Exercise –
Keep every word of the listing and reproduce it exactly, but set aside any image found there.

Data segment START

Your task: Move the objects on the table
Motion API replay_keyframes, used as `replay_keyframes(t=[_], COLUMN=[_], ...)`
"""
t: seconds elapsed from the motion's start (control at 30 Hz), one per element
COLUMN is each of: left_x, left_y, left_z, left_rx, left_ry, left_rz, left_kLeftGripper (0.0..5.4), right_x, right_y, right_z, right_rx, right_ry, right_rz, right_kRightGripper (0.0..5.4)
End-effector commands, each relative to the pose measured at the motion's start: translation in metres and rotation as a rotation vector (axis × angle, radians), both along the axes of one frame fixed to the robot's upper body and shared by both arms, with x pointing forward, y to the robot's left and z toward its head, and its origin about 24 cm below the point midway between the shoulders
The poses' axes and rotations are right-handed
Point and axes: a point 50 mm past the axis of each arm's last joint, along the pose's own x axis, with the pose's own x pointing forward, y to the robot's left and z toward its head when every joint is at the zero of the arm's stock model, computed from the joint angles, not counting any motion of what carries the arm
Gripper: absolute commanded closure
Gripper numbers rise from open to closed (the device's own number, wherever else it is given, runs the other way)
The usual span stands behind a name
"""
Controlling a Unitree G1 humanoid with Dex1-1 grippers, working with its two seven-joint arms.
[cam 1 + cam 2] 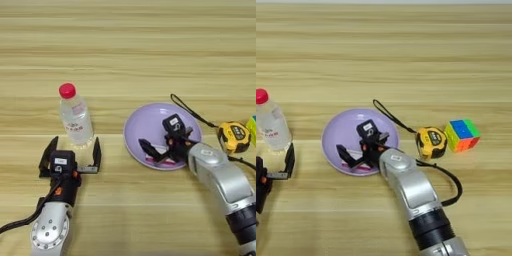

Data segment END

Answer for the task –
Your task: Move the objects on the table
Motion API replay_keyframes, used as `replay_keyframes(t=[_], COLUMN=[_], ...)`
"""
t: seconds elapsed from the motion's start (control at 30 Hz), one per element
COLUMN is each of: left_x, left_y, left_z, left_rx, left_ry, left_rz, left_kLeftGripper (0.0..5.4), right_x, right_y, right_z, right_rx, right_ry, right_rz, right_kRightGripper (0.0..5.4)
End-effector commands, each relative to the pose measured at the motion's start: translation in metres and rotation as a rotation vector (axis × angle, radians), both along the axes of one frame fixed to the robot's upper body and shared by both arms, with x pointing forward, y to the robot's left and z toward its head, and its origin about 24 cm below the point midway between the shoulders
The poses' axes and rotations are right-handed
Point and axes: a point 50 mm past the axis of each arm's last joint, along the pose's own x axis, with the pose's own x pointing forward, y to the robot's left and z toward its head when every joint is at the zero of the arm's stock model, computed from the joint angles, not counting any motion of what carries the arm
Gripper: absolute commanded closure
Gripper numbers rise from open to closed (the device's own number, wherever else it is given, runs the other way)
The usual span stands behind a name
"""
Controlling a Unitree G1 humanoid with Dex1-1 grippers, working with its two seven-joint arms.
[cam 1 + cam 2] 

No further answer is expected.